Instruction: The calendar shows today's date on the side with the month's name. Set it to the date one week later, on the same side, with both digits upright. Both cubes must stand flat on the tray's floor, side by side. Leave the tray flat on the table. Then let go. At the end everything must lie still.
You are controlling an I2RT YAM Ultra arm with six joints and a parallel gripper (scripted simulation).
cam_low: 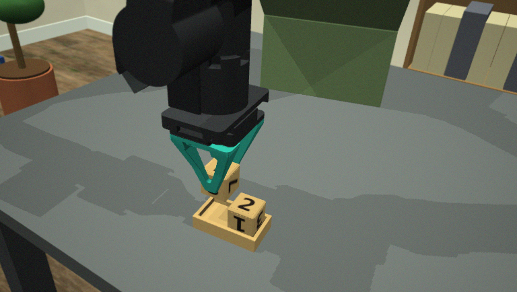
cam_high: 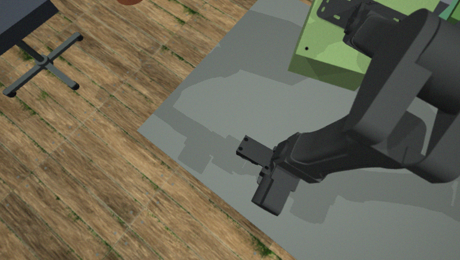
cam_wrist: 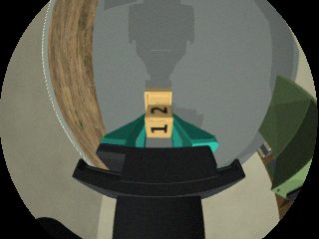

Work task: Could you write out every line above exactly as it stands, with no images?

Solved problem:
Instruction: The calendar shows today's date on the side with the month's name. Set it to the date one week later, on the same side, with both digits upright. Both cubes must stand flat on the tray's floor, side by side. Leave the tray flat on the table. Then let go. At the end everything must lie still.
You are controlling an I2RT YAM Ultra arm with six joints and a parallel gripper (scripted simulation).
cam_low: 
cam_high: 
cam_wrist: 

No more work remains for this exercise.